Но опасения Алена оказались напрасны: молодость и железное здоровье сделали свое дело, и наутро у его господина не осталось ни малейшего следа от вчерашнего хмеля. Похмелья Анри, к счастью, никогда не знал; только, пожалуй, был он слегка более бледен, чем обычно, когда мальчик подал ему воды умыться. Графский сын сунул в таз голову, отфыркиваясь, вынырнул, по-собачьи тряся волосами и сея капли повсюду. Потом пригладил мокрые пряди ладонями, спросил Алена, как ни в чем не бывало:
— Слушай, ты не помнишь, что я вчера вытворял?
— Многое, мессир, — осторожно ответил Ален, подавая Анри рубашку. — Песню изволили исполнять… про святого Мартина, — добавил он, выбрав самый невинный из сеньоровых подвигов. Тот просунул руки в рукава, поинтересовался сдержанно:
— Я хоть не того… не зарубил кого-нибудь?.. Песню-то — это ладно…

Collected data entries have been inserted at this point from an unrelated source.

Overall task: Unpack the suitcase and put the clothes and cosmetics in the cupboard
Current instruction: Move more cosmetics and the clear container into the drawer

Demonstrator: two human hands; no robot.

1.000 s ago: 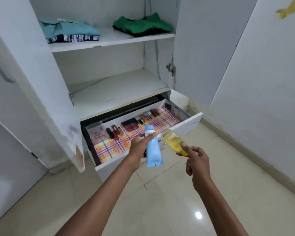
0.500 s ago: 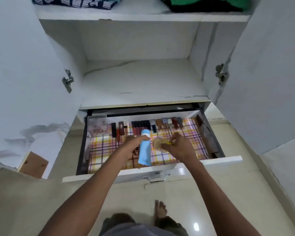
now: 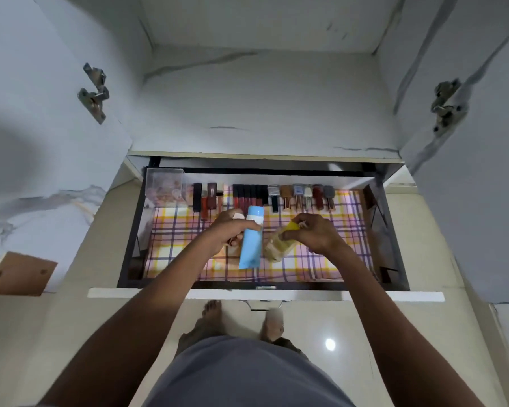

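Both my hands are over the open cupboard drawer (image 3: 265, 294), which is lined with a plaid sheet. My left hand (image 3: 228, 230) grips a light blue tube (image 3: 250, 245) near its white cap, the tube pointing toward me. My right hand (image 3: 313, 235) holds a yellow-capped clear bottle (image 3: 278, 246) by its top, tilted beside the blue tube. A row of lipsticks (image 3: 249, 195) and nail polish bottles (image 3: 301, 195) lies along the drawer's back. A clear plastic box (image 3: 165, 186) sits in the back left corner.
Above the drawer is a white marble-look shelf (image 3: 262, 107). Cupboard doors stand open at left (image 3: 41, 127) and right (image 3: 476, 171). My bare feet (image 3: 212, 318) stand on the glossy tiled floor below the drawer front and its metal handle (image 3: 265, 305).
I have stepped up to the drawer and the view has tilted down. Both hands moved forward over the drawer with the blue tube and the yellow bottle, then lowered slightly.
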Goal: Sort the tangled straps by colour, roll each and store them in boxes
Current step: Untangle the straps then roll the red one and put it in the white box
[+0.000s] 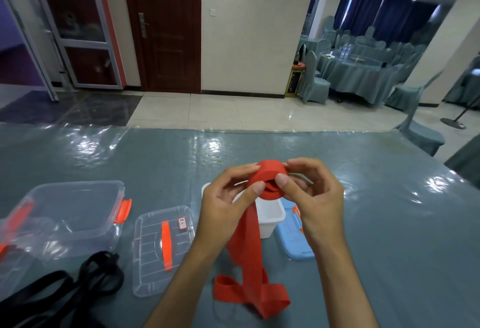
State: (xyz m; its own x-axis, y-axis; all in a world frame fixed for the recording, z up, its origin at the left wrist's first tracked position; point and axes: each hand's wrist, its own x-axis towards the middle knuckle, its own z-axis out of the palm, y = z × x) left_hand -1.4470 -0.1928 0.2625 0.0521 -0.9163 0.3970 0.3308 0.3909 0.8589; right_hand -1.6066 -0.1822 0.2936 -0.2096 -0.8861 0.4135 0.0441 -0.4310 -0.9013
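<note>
Since most of the red strap still hangs loose, the work looks to be in its early half; the table [363, 197], covered in glossy grey-blue sheeting, fills the lower frame and bears everything; at lower left stands the clear box [65, 210] with orange latches, open, and its inside looks bare of any rolled strap, though the glare makes that hard to swear to; below it, in the bottom left corner, the black straps [85, 281] lie in an unsorted heap, not yet rolled; right of the clear box lies its lid [161, 247], flat on the table; at centre, behind the hands, a white box [270, 218] stands open, what shows of its inside bare; a blue lid [291, 244] lies just beside it to the right; the red strap [249, 249] runs from a partly wound coil at centre frame down to a loose folded tail at bottom centre; the left hand [228, 205] and the right hand [317, 197] both pinch that coil, thumbs on its near face; left to do, by my judgement: finish this roll, box it, then roll and box the black ones.
</note>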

— Нет, мессир, — очень убедительно замотал Ален головою, радуясь, что хотя бы одна хорошая новость в этом богатом дурными вестями мире, кажется, выпадает на долю его любимого повелителя. — То есть вы хотели. Но мессир Аламан вас отговорил.

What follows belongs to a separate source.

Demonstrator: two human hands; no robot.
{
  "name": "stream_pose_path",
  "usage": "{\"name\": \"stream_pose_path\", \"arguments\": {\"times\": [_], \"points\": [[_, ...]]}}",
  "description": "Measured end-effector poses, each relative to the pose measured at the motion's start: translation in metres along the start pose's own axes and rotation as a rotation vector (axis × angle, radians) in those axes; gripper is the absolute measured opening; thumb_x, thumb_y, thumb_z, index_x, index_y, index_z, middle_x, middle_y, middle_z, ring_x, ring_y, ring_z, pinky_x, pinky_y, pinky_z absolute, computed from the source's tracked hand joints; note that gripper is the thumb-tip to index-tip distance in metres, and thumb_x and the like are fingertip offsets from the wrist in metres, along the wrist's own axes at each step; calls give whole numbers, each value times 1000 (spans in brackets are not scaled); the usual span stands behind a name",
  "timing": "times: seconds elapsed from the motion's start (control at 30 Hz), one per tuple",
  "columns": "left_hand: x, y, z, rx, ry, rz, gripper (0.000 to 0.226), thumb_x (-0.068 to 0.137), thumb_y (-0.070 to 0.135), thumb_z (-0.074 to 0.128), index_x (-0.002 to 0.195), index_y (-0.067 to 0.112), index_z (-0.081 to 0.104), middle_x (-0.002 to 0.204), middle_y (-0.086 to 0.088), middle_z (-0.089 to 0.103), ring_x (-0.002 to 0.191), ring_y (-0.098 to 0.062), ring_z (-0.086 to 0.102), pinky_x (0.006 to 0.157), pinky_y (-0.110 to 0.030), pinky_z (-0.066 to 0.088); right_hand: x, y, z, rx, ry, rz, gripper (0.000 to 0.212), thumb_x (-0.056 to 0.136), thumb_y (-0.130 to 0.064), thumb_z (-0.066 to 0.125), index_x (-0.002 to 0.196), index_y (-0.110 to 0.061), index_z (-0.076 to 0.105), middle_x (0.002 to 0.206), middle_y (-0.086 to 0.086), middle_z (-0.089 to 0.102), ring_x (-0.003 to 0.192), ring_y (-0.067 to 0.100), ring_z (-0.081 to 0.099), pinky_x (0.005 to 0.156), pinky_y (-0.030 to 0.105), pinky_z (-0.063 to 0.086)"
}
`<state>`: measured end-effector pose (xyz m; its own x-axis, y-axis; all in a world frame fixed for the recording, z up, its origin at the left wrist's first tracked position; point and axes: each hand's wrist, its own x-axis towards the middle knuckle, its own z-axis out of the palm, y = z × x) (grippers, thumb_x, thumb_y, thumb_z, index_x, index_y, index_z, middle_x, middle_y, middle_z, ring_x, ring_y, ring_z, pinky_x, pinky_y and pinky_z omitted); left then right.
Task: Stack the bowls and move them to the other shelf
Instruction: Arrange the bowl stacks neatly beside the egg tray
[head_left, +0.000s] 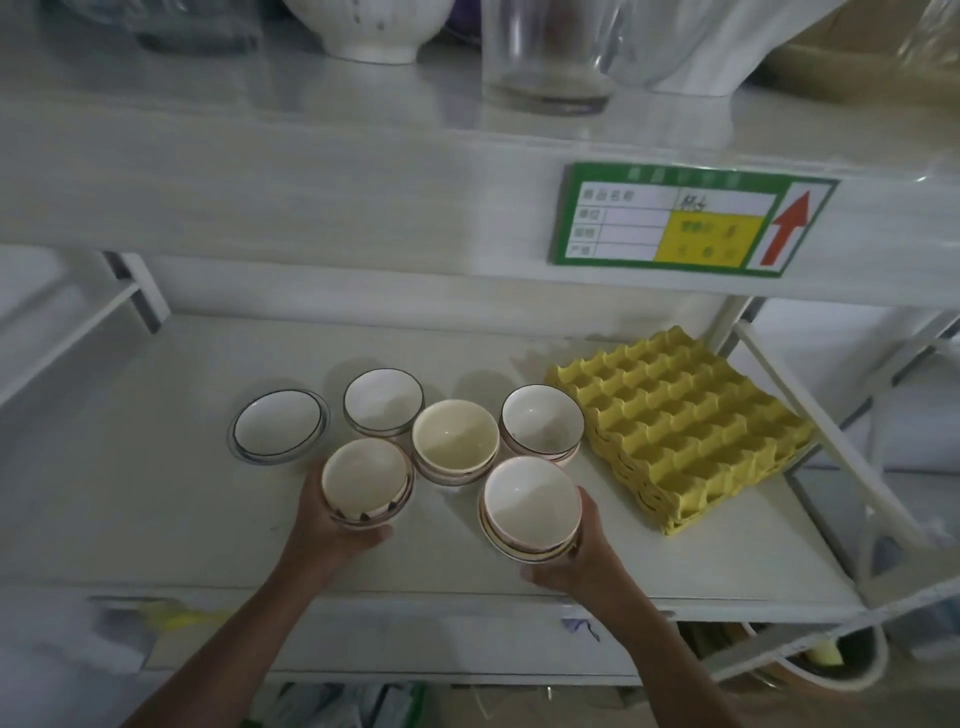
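Several small ceramic bowls stand on the white middle shelf (156, 509). My left hand (332, 530) grips the front-left cream bowl (363, 475) from below and the side. My right hand (582, 551) grips the front-right white bowl (530, 501), which sits on top of another bowl. Behind them are a cream bowl stack (454, 436), a white bowl (383, 397) at the back left and a white bowl (540, 421) at the back right. A shallow dark-rimmed dish (278, 428) lies at the far left.
A stack of yellow egg trays (680, 421) fills the shelf's right side. The upper shelf (260, 171) overhangs, carrying a glass jar (545, 52), a white bowl (371, 26) and a green label (691, 221). A slanted frame bar (810, 410) runs down the right.
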<state>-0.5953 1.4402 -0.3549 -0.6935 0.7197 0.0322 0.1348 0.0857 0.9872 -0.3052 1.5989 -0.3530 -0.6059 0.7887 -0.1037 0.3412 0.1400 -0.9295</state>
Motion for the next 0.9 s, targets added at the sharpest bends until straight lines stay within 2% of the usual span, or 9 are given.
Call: {"name": "stream_pose_path", "arguments": {"times": [0.17, 0.33, 0.43, 0.5, 0.6, 0.7, 0.77, 0.83, 0.9], "points": [[4, -1, -4, -54, -29, -31, 102, 24, 25, 89, 116, 35, 46, 122, -4, 55, 107, -19, 57, 87, -34, 50, -3, -16, -8, 160, -73, 220, 56, 100, -28, 64, 147, -30, 33, 134, -5, 53, 123, 14, 55, 95, 25, 53], [2, 4, -10, -27, -70, -44, 99, 25, 27, 86, 115, 30, 44, 117, 1, 55, 103, -13, 57, 81, -14, 52, 11, -29, -4, 177, -17, 341, 50, 97, -28, 54, 143, -21, 36, 129, 4, 52, 124, 31, 53, 106, 54, 50], [-2, 7, -21, 32, -79, -71, 119, 24, 38, 90, 132, 28, 39, 133, 5, 50, 123, -14, 50, 102, -34, 47, 14, -31, -5, 151, -31, 372, 52, 89, -26, 49, 139, -22, 36, 122, 1, 52, 122, 33, 52, 106, 59, 49], [-12, 17, -28, 186, -26, -58, 111, 30, 51, 82, 131, 32, 39, 131, 21, 47, 127, -3, 44, 108, -30, 39, 17, -28, -6, 147, -32, 390, 43, 99, -15, 44, 141, -18, 37, 121, 1, 53, 119, 31, 52, 106, 56, 50], [-31, 35, -28, 433, 153, 49, 106, 49, 61, 69, 140, 17, 35, 138, -2, 35, 134, -26, 32, 109, -47, 32, 20, -27, -9, 126, -54, 424, 44, 98, -25, 47, 140, -18, 38, 120, 5, 53, 108, 25, 54, 104, 51, 52], [-44, 58, -3, 494, 274, 292, 69, 71, 46, 60, 127, 8, 47, 120, 1, 45, 116, -28, 43, 96, -43, 38, 26, -27, -14, 127, -63, 467, 41, 101, -28, 49, 140, -18, 40, 113, 6, 54, 103, 27, 59, 96, 46, 57], [-50, 73, 27, 409, 219, 277, 41, 80, 40, 56, 109, 12, 55, 102, 2, 52, 94, -23, 53, 81, -32, 44, 31, -30, -17, 89, -79, 509, 37, 102, -26, 50, 137, -17, 42, 105, 9, 55, 90, 24, 60, 83, 40, 59], [-50, 85, 60, 368, 35, 122, 22, 89, 38, 56, 97, 18, 57, 90, 1, 58, 82, -17, 59, 71, -32, 49, 36, -34, -19, 39, -107, 536, 36, 100, -23, 49, 134, -17, 43, 104, 12, 55, 84, 24, 60, 76, 39, 60], [-41, 83, 90, 359, -168, -182, 23, 95, 38, 52, 104, 17, 58, 90, -1, 63, 75, -20, 61, 67, -34, 51, 42, -36, -19, 20, -117, 553, 38, 98, -20, 48, 135, -15, 46, 112, 17, 57, 83, 28, 63, 71, 38, 61]]}}
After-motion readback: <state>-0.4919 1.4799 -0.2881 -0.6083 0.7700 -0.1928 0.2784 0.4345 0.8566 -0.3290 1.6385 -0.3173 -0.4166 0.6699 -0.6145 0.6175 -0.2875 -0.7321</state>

— Ну, слава Богу, — Анри с огромным облегчением откинулся на подушку. — Все же Аламан — умница, не зря я его люблю… А то наворотил бы я дел, какой из меня был бы теперь паломник?.. Ладно, хватит болтать, подай-ка мне перевязь. На совет надо идти при полном параде.
На выходе Анри забрал кувшин воды у кого-то из слуг, позеленевшего при его виде, и выпил едва ли не до дна — вчерашние подвиги все же не прошли без последствий. Потом ткнул сосуд обратно в руки помертвевшему юноше, присовокупив что-то вроде «ну, ну, не бойся… Вот на тебе монетку.» И пока пораженный грек рассматривал денежку так, будто она могла его укусить, прошел мимо, кликнул Ришара и потребовал подать коня. Этот совет, в отличие от всех предыдущих, король Луи назначил за чертою города — и, наверное, неспроста.
…Так Алену и не довелось узнать как следует, что же произошло. Мессира Анри спрашивать об этом он не решался, а когда подкатился с вопросом к Аламану, тот в ответ только скривился:
— Плюнь ты на этих греков, лучше не спрашивай… Довольно тебе знать, что император, черт его дери, Мануил — старая лиса и подлая задница, и пусть скажет спасибо, что мы не взяли его поганый Константинополь. А ведь могли! Могли, видит Бог, если бы не следовали примеру благочестивого Годфруа де Буйон, сказавшего некогда, что не для того мы сюда явились. Ты этим не забивай свою умную головушку, а лучше пойди-ка собирать господские вещи: только помяни мое слово, мальчик — никогда не имей дела с греками!..
В итоге Ален и не узнал никогда, как внезапно открылось предательство Мануила, все военные распоряжения крестоносного воинства продававшего туркам; не узнал он, и что епископ Лангрский Годфруа, тезка первого короля Иерусалимского и любимый ученик аббата Бернара, побуждал короля отомстить предателю и положить конец греческой власти над Константинополем. К счастью для Мануила Комнина, честный прелат не научился так же хорошо метать громы и молнии, как это делал его наставник, и город остался стоять. Не знал Ален и того, что взгляд у Луи Седьмого на совете был такой точно, как четыре года назад в Витри, когда он отдал приказ сжечь ту церковь ко всем чертям. Однако в итоге благородство и благочестие пересилило гнев, и на совете было решено просто вынудить Мануила переправить войско через Босфор бесплатно, а потом продолжить путь, плюнув на этот подлый город и его подлый народ, который пусть засунет свои змеиные языки себе в… Ну, в общем, плюнуть.